### What you are asked to do
Reprint all of the data below exactly as shown and skip every image.

### Provided material
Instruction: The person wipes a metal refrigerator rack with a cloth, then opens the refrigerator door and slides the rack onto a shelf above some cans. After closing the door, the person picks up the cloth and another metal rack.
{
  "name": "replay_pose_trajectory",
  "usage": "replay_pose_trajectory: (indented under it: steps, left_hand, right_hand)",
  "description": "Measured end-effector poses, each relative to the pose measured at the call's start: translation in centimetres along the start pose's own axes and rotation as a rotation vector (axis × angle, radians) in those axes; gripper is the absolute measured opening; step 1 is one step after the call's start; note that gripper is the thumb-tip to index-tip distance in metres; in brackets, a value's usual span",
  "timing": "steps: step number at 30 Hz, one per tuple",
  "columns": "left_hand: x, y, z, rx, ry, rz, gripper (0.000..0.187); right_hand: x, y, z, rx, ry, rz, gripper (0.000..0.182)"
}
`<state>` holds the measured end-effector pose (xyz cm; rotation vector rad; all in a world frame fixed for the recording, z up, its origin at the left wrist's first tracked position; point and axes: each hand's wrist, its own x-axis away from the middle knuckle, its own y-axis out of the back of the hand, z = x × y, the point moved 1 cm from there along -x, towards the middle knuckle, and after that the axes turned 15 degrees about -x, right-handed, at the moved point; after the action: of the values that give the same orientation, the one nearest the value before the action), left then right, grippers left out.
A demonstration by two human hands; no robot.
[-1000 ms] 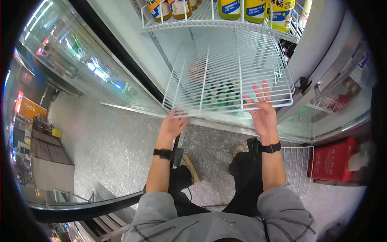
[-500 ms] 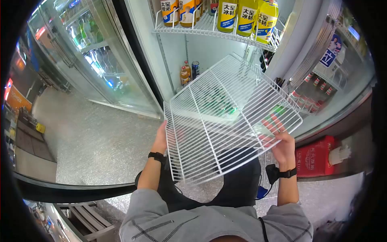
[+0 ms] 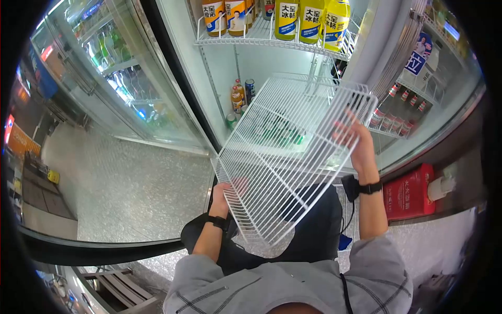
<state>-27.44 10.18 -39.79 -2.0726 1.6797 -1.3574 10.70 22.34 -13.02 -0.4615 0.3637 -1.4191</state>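
A white wire fridge shelf [image 3: 272, 175] is held tilted in front of the open drinks fridge, its right side higher than its left. My left hand [image 3: 224, 196] grips its lower left edge, with some fingers behind the wires. My right hand [image 3: 360, 144] holds the right edge, its fingers reaching under the bars. Through the wires I see green cans [image 3: 282, 131] in the bottom of the fridge. Orange bottles [image 3: 237, 98] and a dark blue can [image 3: 250, 90] stand at the fridge's back left.
Above, a fitted wire shelf [image 3: 251, 40] carries yellow bottles [image 3: 311, 21] and orange-labelled bottles [image 3: 214, 18]. A glass door [image 3: 78, 68] stands at left. On the right, a red box [image 3: 410, 193] sits by the fridge. A wooden stool [image 3: 117, 290] is at lower left.
The wire shelf has turned and tilted, its right end rising. My right hand has moved up with it, while my left hand has shifted down and slightly right.
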Motion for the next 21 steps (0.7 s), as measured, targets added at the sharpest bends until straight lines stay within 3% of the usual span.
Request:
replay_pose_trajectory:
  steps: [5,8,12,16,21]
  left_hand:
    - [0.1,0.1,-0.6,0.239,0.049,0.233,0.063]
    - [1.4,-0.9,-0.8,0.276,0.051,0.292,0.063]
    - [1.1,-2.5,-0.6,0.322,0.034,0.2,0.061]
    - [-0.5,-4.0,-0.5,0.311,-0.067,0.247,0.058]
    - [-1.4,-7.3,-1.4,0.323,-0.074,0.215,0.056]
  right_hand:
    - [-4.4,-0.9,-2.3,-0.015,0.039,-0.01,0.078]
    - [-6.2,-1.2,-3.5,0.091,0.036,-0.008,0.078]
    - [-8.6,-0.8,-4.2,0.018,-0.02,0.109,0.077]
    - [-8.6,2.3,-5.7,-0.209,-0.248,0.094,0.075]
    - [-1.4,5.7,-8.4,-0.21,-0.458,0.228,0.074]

### Output for this task
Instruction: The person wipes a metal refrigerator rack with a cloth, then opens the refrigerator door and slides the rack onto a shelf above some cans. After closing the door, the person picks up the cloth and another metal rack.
{
  "name": "replay_pose_trajectory",
  "usage": "replay_pose_trajectory: (indented under it: steps, left_hand, right_hand)",
  "description": "Measured end-effector poses, each relative to the pose measured at the call's start: translation in centimetres along the start pose's own axes and rotation as a rotation vector (axis × angle, radians) in those axes; gripper is the absolute measured opening; step 1 is one step after the call's start; note that gripper is the thumb-tip to index-tip distance in metres; in brackets, a value's usual span",
  "timing": "steps: step number at 30 Hz, one per tuple",
  "columns": "left_hand: x, y, z, rx, ry, rz, gripper (0.000..0.187); right_hand: x, y, z, rx, ry, rz, gripper (0.000..0.182)"
}
`<state>` holds the measured end-effector pose (xyz cm; rotation vector rad; all in a world frame fixed for the recording, z up, its origin at the left wrist's first tracked position; point and axes: each hand's wrist, its own x-axis away from the middle knuckle, its own y-axis out of the back of the hand, z = x × y, the point moved 1 cm from there along -x, towards the middle knuckle, and after that the axes turned 15 degrees about -x, right-handed, at the moved point; after the action: of the values that give the same orientation, the one nearest the value before the action), left then right, grippers left out.
A demonstration by two human hands; no robot.
[-1000 ms] 
[-500 ms] 
[+0 ms] 
<state>-27.44 10.18 -39.79 -2.0726 1.6797 -1.3574 10.70 22.34 -13.02 -0.4615 0.3637 -1.4191</state>
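A white wire fridge shelf [image 3: 272, 175] is held tilted in front of the open drinks fridge, its right side higher than its left. My left hand [image 3: 224, 196] grips its lower left edge, with some fingers behind the wires. My right hand [image 3: 360, 144] holds the right edge, its fingers reaching under the bars. Through the wires I see green cans [image 3: 282, 131] in the bottom of the fridge. Orange bottles [image 3: 237, 98] and a dark blue can [image 3: 250, 90] stand at the fridge's back left.
Above, a fitted wire shelf [image 3: 251, 40] carries yellow bottles [image 3: 311, 21] and orange-labelled bottles [image 3: 214, 18]. A glass door [image 3: 78, 68] stands at left. On the right, a red box [image 3: 410, 193] sits by the fridge. A wooden stool [image 3: 117, 290] is at lower left.
The wire shelf has turned and tilted, its right end rising. My right hand has moved up with it, while my left hand has shifted down and slightly right.
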Motion for the next 21 steps (0.7 s), as measured, targets added at the sharpest bends until straight lines stay within 3% of the usual span.
Request:
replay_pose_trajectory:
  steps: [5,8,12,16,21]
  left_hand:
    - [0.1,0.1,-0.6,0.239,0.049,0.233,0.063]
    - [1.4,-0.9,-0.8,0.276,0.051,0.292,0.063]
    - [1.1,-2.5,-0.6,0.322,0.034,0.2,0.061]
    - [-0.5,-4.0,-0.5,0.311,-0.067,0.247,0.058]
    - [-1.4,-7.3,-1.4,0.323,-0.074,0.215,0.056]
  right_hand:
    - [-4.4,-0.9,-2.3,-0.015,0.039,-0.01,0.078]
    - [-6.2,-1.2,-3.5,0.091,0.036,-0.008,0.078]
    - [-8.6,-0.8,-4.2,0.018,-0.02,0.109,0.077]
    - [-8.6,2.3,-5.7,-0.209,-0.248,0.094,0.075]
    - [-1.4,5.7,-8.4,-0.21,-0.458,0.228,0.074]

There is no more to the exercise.